__WHAT THE TASK REQUIRES__.
Output each line of the data below exactly, omitting any image.

__DATA BELOW__.
________________________
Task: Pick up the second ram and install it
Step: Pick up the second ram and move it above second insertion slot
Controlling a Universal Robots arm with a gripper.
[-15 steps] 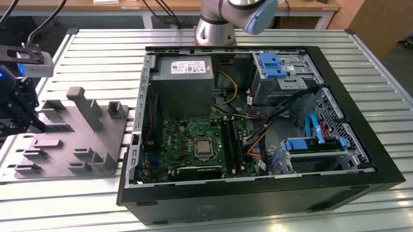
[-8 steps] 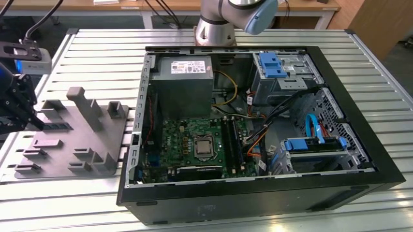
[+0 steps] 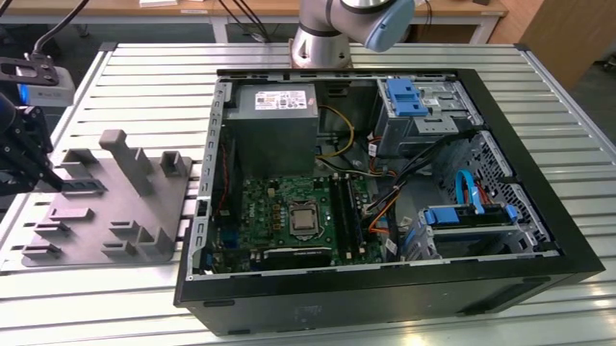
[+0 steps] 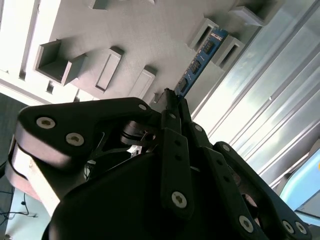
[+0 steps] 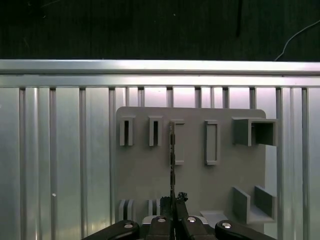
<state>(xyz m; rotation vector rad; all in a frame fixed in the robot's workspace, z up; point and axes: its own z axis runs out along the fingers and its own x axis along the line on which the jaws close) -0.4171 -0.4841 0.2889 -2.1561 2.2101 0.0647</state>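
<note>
Currently end effector (image 4: 172, 97) pinches second ram (image 4: 201, 56), btwn tray (image 4: 150, 35) posts.

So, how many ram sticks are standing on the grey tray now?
1: the second ram, on edge in a grey tray slot, at the gripper. Its posts may hide others.

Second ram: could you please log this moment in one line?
gripper: shut on second ram end | second ram: between grey tray posts | installed: not yet
</note>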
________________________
__EXERCISE SOLUTION__.
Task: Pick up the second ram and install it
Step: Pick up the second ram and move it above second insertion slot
Controlling a Universal Robots arm with a gripper.
[-15 steps] 
[-8 steps] 
[+0 steps] 
[+0 steps] 
[+0 steps] 
<state>(xyz m; rotation vector rad; all in a frame fixed in the robot's workspace, z up; point and axes: its own z axis runs out along the fingers and its own x axis along the line on which the jaws close) -0.4171 -0.4841 0.2889 -2.1561 2.2101 0.0647</state>
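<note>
Currently end effector (image 4: 172, 97) pinches second ram (image 4: 201, 56), btwn tray (image 4: 150, 35) posts.

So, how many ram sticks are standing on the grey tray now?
1: the second ram, on edge in a grey tray slot, at the gripper. Its posts may hide others.

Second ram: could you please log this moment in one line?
gripper: shut on second ram end | second ram: between grey tray posts | installed: not yet
</note>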

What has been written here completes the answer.